#### PROBLEM
Using the material below, print a verbatim copy of every line from the one containing "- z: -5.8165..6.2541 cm" through the one containing "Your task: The", inclusive, and omit the pictures.

#### INFORMATION SUPPLIED
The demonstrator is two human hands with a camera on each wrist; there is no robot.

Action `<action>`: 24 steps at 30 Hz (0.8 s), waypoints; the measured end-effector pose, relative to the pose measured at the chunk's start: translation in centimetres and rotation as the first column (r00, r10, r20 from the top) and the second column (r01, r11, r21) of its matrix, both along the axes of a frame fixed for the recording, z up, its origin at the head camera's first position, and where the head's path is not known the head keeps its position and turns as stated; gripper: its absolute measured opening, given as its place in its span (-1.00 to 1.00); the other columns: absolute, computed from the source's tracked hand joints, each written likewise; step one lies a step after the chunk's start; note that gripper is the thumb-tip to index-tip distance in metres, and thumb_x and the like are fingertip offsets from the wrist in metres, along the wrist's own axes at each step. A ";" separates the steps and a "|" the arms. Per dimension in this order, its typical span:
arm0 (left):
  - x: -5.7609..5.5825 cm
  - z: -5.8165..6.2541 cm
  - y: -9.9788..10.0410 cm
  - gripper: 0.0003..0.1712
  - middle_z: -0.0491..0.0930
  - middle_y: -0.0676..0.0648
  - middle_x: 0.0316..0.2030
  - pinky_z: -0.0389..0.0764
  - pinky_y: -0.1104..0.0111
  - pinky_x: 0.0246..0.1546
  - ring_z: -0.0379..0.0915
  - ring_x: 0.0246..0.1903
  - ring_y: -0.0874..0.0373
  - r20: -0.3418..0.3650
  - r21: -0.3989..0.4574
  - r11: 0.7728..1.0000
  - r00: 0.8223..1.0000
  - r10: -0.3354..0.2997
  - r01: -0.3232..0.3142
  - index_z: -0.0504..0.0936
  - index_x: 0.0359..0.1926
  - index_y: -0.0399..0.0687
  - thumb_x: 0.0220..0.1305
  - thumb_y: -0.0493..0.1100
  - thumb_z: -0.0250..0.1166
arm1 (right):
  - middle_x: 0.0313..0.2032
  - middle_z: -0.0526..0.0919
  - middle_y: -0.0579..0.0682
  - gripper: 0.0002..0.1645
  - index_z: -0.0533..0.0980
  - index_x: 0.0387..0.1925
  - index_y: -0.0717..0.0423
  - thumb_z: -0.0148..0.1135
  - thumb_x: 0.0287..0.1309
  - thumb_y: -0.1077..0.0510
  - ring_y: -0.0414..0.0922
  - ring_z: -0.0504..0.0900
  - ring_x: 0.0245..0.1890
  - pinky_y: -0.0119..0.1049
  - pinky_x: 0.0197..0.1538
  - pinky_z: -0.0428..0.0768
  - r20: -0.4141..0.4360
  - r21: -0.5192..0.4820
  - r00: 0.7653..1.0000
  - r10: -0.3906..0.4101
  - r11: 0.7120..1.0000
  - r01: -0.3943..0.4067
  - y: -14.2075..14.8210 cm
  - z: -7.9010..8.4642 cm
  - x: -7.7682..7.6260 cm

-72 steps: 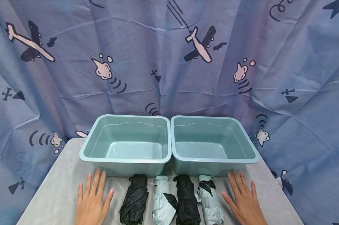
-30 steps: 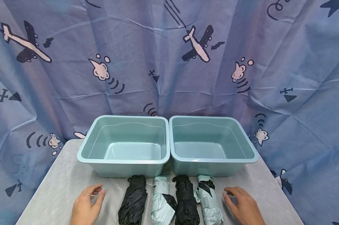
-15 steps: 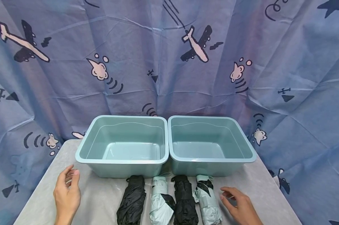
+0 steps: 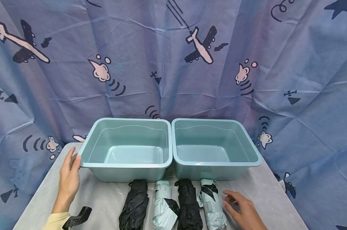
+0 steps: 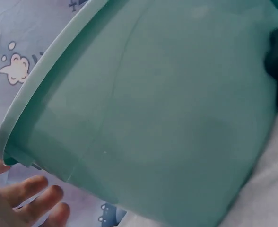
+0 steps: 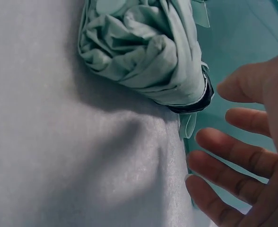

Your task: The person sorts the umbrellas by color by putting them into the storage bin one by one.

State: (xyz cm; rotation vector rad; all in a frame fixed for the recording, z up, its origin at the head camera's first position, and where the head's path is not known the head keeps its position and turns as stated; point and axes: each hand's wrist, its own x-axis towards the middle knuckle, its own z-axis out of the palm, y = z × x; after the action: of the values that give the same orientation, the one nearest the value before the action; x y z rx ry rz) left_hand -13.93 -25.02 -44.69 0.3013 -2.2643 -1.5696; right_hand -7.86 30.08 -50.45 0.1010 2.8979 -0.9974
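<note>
- Left hand [image 4: 68, 182]: at front-left corner of left bin [image 4: 124, 165], thumb by the rim, other fingers outside and below it. Loose, nothing grasped; contact couldn't be confirmed. Placement probably suited steadying or taking that rim.
- Right hand [image 4: 242, 209]: released, fingers loosely bent, just beside right pale umbrella [image 4: 213, 207], apart from it. Probably kept there for easy reach.
- Left bin and right bin [image 4: 219, 164]: side by side on table [image 4: 101, 198], openings up, rims touching or nearly. Likely set so both interiors faced the person.
- Umbrellas, folded: in front of bins, lengthwise toward the person. Order from left: left black umbrella [image 4: 135, 203], left pale umbrella [image 4: 164, 214], second black umbrella [image 4: 188, 207], right pale umbrella. Colours alternated, presumably arranged on purpose; row sat between the hands, likely for access from either side.
- Counts: 2 bins; 4 umbrellas (2 black, 2 pale green with dark patches); 2 hands; 1 patterned curtain [image 4: 133, 80] behind.
</note>
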 end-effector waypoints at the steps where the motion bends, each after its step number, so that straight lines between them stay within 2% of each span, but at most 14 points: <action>1: -0.3 0.1 -0.1 -0.35 0.14 -0.39 0.48 0.24 0.25 0.34 0.24 0.35 0.04 0.006 0.018 0.999 1.000 -0.028 0.027 -0.01 0.63 0.00 0.65 0.02 -0.17 | -0.21 0.66 -0.15 -0.54 0.60 0.14 0.11 0.43 0.24 0.08 -0.20 0.60 -0.25 -0.19 -0.18 0.64 0.008 -0.002 1.000 0.002 1.000 -0.002 -0.1 0.0 0.0; 3: -0.8 0.3 -0.3 -0.33 0.00 -0.31 0.55 0.06 0.05 0.46 0.00 0.47 -0.18 0.023 0.056 0.995 0.996 -0.081 0.079 -0.09 0.64 0.03 0.66 0.05 -0.22 | -0.19 0.65 -0.15 -0.50 0.59 0.17 0.09 0.44 0.23 0.04 -0.21 0.58 -0.24 -0.19 -0.17 0.63 0.027 -0.005 1.000 0.011 1.000 -0.011 -0.2 0.0 -0.1; 4: -1.1 0.3 -0.4 -0.33 -0.07 -0.27 0.57 -0.04 -0.02 0.48 -0.10 0.50 -0.23 0.025 0.074 0.992 0.994 -0.109 0.107 -0.12 0.64 0.04 0.66 0.06 -0.25 | -0.18 0.64 -0.14 -0.47 0.58 0.19 0.09 0.44 0.23 0.01 -0.21 0.57 -0.23 -0.19 -0.16 0.63 0.042 -0.012 0.999 0.016 1.000 -0.015 -0.3 0.0 -0.2; 6: -1.6 0.3 -0.5 -0.33 -0.15 -0.19 0.60 -0.17 -0.05 0.50 -0.23 0.53 -0.18 0.017 0.108 0.982 0.987 -0.158 0.155 -0.15 0.64 0.04 0.66 0.08 -0.28 | -0.15 0.63 -0.13 -0.41 0.55 0.23 0.07 0.44 0.22 -0.04 -0.20 0.55 -0.21 -0.17 -0.16 0.62 0.071 -0.034 0.997 0.027 0.999 -0.025 -0.4 0.0 -0.2; 7: -1.8 0.2 -0.6 -0.33 -0.17 -0.16 0.60 -0.18 0.03 0.51 -0.25 0.54 -0.13 0.011 0.123 0.977 0.984 -0.175 0.172 -0.15 0.64 0.04 0.66 0.08 -0.29 | -0.13 0.63 -0.11 -0.37 0.53 0.26 0.05 0.43 0.22 -0.07 -0.19 0.55 -0.19 -0.17 -0.16 0.62 0.088 -0.053 0.995 0.035 0.998 -0.030 -0.4 0.0 -0.2; 10: -2.4 0.0 -0.7 -0.33 -0.17 -0.15 0.61 -0.11 0.32 0.49 -0.23 0.54 0.02 -0.012 0.181 0.962 0.978 -0.206 0.205 -0.15 0.64 0.04 0.66 0.08 -0.29 | -0.03 0.62 -0.03 -0.29 0.48 0.34 0.02 0.42 0.22 -0.12 -0.14 0.57 -0.15 -0.16 -0.18 0.62 0.134 -0.138 0.989 0.056 0.990 -0.038 -0.3 0.0 -0.2; 12: -2.7 -0.1 -0.7 -0.33 -0.17 -0.17 0.60 -0.02 0.53 0.40 -0.19 0.52 0.10 -0.029 0.220 0.952 0.977 -0.211 0.213 -0.13 0.64 0.00 0.66 0.07 -0.29 | 0.03 0.61 0.03 -0.25 0.45 0.38 0.00 0.41 0.23 -0.13 -0.10 0.59 -0.11 -0.17 -0.19 0.62 0.155 -0.192 0.985 0.079 0.980 -0.048 -0.2 -0.1 -0.2; 14: -2.8 -0.3 -0.8 -0.32 -0.18 -0.20 0.60 0.06 0.64 0.31 -0.16 0.51 0.13 -0.051 0.258 0.940 0.975 -0.217 0.222 -0.13 0.64 -0.03 0.66 0.08 -0.28 | 0.07 0.60 0.07 -0.22 0.41 0.42 0.00 0.39 0.25 -0.14 -0.07 0.59 -0.10 -0.19 -0.21 0.62 0.168 -0.239 0.980 0.110 0.969 -0.067 -0.1 -0.2 -0.3; 20: -3.1 -0.5 -0.7 -0.30 -0.17 -0.19 0.60 0.14 0.61 0.31 -0.13 0.52 0.11 -0.090 0.328 0.913 0.970 -0.227 0.244 -0.08 0.63 -0.06 0.66 0.11 -0.25 | 0.02 0.54 0.09 -0.20 0.32 0.49 0.02 0.34 0.32 -0.08 -0.07 0.54 -0.19 -0.26 -0.25 0.60 0.193 -0.339 0.954 0.230 0.928 -0.155 0.2 -0.6 -0.8; 24: -3.2 -0.6 -0.5 -0.30 -0.15 -0.18 0.60 0.15 0.60 0.32 -0.12 0.52 0.10 -0.097 0.331 0.912 0.970 -0.221 0.241 -0.06 0.62 -0.08 0.66 0.11 -0.26 | -0.10 0.47 0.08 -0.21 0.31 0.50 0.00 0.34 0.33 -0.06 -0.08 0.43 -0.28 -0.28 -0.29 0.56 0.191 -0.356 0.937 0.293 0.910 -0.212 0.0 -0.8 -1.2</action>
State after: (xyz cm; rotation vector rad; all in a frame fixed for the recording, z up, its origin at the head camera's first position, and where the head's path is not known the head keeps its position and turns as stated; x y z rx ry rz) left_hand -17.14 -25.49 -45.31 0.0736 -2.0360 -2.0694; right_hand -9.03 30.10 -51.24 -0.1628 2.4087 -1.2992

#### EXERCISE SOLUTION
  - z: -5.8165..6.2541 cm
  - y: -9.9788..10.0410 cm
  - gripper: 0.0003..0.1712
  - middle_z: -0.0491..0.0930
  - middle_y: -0.0676..0.0648
  - middle_x: 0.0316..0.2030
  - pinky_z: -0.0389..0.0764
  - pinky_y: -0.1104..0.0111
  - pinky_x: 0.0246..0.1546
  - ring_z: -0.0379..0.0915
  - ring_x: 0.0246..0.1903
  - ring_y: -0.0874..0.0373
  - r20: -0.3418..0.3650
  - r21: -0.3989..0.4574
  - r11: 0.7728..1.0000
  - r00: 0.8223..1.0000
  - r10: -0.3354..0.2997
  - r01: -0.3232..0.3142
  - index_z: -0.0504..0.0936
  - index_x: 0.0359..0.1926
  - index_y: -0.0399..0.0687
  - thumb_x: 0.0220..0.1305
  - thumb_y: -0.0493..0.1100
  - thumb_z: -0.0250..0.1166
arm1 (right):
  - middle_x: 0.0313..0.2032
  - middle_z: -0.0526..0.0919
  - middle_y: -0.0579..0.0682
  - gripper: 0.0002..0.1645
  - index_z: -0.0533..0.0980
  - index_x: 0.0387..0.1925
  - index_y: -0.0717..0.0423
  - thumb_z: -0.0148..0.1135
  - thumb_x: 0.0287..0.1309
  - thumb_y: -0.1077..0.0510
  - ring_y: -0.0414..0.0922
  - ring_z: -0.0504..0.0900
  - ring_x: 0.0245..0.1890
  - pinky_y: -0.0119..0.1049
  - pinky_x: 0.0197..0.1538
  - pinky_z: -0.0428..0.0768
  - r20: -0.4141..0.4360
  - r21: -0.5192..0.4820
  - r00: 0.7653..1.0000
  - r10: -0.3906..0.4101
  - r11: 0.7120..1.0000
  - r01: -0.3943..0.4067
  - y: -14.2075..14.8210 cm
  - z: -7.9010..8.4642 cm
  - x: -7.7682..7.6260 cm

-72 steps: 
-30 steps: 
-15 steps: 
+0 steps: 
+0 steps: 
+0 steps: 

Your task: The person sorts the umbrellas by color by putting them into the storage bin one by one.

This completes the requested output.